→ What to produce:
The answer must consist of every record below, transcribed exactly.

[[ Data records, beginning ]]

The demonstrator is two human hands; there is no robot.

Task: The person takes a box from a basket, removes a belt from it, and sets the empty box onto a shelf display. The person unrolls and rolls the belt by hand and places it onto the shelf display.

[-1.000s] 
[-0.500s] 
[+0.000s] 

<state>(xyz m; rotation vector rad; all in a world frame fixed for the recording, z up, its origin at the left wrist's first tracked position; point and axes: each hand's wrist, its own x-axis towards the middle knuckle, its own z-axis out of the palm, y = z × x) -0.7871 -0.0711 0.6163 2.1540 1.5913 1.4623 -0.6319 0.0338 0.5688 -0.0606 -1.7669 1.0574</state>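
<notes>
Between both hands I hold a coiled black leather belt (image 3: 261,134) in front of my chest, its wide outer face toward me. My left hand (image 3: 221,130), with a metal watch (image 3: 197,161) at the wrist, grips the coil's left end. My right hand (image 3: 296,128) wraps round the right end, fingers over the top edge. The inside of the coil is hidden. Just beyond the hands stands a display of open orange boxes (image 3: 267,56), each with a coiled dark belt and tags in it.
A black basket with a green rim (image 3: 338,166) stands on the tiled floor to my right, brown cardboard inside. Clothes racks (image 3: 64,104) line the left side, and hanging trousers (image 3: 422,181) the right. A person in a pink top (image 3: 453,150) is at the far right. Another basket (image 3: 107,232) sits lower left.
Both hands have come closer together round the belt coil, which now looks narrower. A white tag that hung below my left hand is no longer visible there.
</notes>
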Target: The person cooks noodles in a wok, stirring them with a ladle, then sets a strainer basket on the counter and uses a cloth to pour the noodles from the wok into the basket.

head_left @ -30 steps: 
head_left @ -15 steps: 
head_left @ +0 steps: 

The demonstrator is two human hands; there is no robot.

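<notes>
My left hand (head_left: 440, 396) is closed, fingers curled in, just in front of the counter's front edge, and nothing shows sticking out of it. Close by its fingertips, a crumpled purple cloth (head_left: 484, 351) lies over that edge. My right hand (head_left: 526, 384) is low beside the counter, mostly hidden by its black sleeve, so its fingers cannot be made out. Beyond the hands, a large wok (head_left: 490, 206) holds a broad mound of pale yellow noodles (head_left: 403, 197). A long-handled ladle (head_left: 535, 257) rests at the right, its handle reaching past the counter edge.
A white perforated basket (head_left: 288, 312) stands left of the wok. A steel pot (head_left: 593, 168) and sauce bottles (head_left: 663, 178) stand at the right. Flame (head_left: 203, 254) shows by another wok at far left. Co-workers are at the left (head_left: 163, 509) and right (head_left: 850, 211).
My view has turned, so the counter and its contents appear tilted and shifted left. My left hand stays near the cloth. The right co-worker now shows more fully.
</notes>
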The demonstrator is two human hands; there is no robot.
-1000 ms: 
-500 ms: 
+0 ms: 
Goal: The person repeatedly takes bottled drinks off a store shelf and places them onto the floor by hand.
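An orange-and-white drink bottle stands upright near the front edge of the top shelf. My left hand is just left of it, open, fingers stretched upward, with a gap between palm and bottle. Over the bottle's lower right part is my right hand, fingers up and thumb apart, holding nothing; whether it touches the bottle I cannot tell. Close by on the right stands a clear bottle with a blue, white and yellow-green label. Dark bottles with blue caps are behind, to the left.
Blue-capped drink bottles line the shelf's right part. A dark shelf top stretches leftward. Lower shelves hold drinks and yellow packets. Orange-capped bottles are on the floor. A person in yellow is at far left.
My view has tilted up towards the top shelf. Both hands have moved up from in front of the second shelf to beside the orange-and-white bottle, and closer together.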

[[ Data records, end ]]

→ Response area:
The demonstrator is two human hands; there is no robot.

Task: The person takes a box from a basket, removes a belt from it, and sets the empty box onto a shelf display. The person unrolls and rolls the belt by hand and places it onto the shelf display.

[-1.000s] 
[-0.500s] 
[+0.000s] 

<state>(xyz m; rotation vector rad; all in a world frame fixed for the recording, z up, its origin at the left wrist's first tracked position; point and axes: each hand's wrist, its own x-axis towards the middle knuckle, its own z-axis out of the palm, y = z × x) -0.7871 -0.0711 0.6163 2.1540 1.5913 1.4623 -0.6319 0.0338 0.5688 -0.0606 -1.7669 1.0574</state>
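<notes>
Between both hands I hold a coiled black leather belt (image 3: 261,134) in front of my chest, its wide outer face toward me. My left hand (image 3: 221,130), with a metal watch (image 3: 197,161) at the wrist, grips the coil's left end. My right hand (image 3: 296,128) wraps round the right end, fingers over the top edge. The inside of the coil is hidden. Just beyond the hands stands a display of open orange boxes (image 3: 267,56), each with a coiled dark belt and tags in it.
A black basket with a green rim (image 3: 338,166) stands on the tiled floor to my right, brown cardboard inside. Clothes racks (image 3: 64,104) line the left side, and hanging trousers (image 3: 422,181) the right. A person in a pink top (image 3: 453,150) is at the far right. Another basket (image 3: 107,232) sits lower left.
Both hands have come closer together round the belt coil, which now looks narrower. A white tag that hung below my left hand is no longer visible there.
</notes>
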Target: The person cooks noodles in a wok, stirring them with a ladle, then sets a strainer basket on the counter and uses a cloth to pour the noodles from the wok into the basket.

head_left @ -30 steps: 
head_left @ -15 steps: 
head_left @ +0 steps: 

The demonstrator is two human hands; there is no robot.

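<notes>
My left hand (head_left: 440, 396) is closed, fingers curled in, just in front of the counter's front edge, and nothing shows sticking out of it. Close by its fingertips, a crumpled purple cloth (head_left: 484, 351) lies over that edge. My right hand (head_left: 526, 384) is low beside the counter, mostly hidden by its black sleeve, so its fingers cannot be made out. Beyond the hands, a large wok (head_left: 490, 206) holds a broad mound of pale yellow noodles (head_left: 403, 197). A long-handled ladle (head_left: 535, 257) rests at the right, its handle reaching past the counter edge.
A white perforated basket (head_left: 288, 312) stands left of the wok. A steel pot (head_left: 593, 168) and sauce bottles (head_left: 663, 178) stand at the right. Flame (head_left: 203, 254) shows by another wok at far left. Co-workers are at the left (head_left: 163, 509) and right (head_left: 850, 211).
My view has turned, so the counter and its contents appear tilted and shifted left. My left hand stays near the cloth. The right co-worker now shows more fully.
</notes>
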The demonstrator is two human hands; there is no robot.
-1000 ms: 
-500 ms: 
+0 ms: 
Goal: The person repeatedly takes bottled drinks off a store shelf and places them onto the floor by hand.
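An orange-and-white drink bottle stands upright near the front edge of the top shelf. My left hand is just left of it, open, fingers stretched upward, with a gap between palm and bottle. Over the bottle's lower right part is my right hand, fingers up and thumb apart, holding nothing; whether it touches the bottle I cannot tell. Close by on the right stands a clear bottle with a blue, white and yellow-green label. Dark bottles with blue caps are behind, to the left.
Blue-capped drink bottles line the shelf's right part. A dark shelf top stretches leftward. Lower shelves hold drinks and yellow packets. Orange-capped bottles are on the floor. A person in yellow is at far left.
My view has tilted up towards the top shelf. Both hands have moved up from in front of the second shelf to beside the orange-and-white bottle, and closer together.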

No further output remains for this exercise.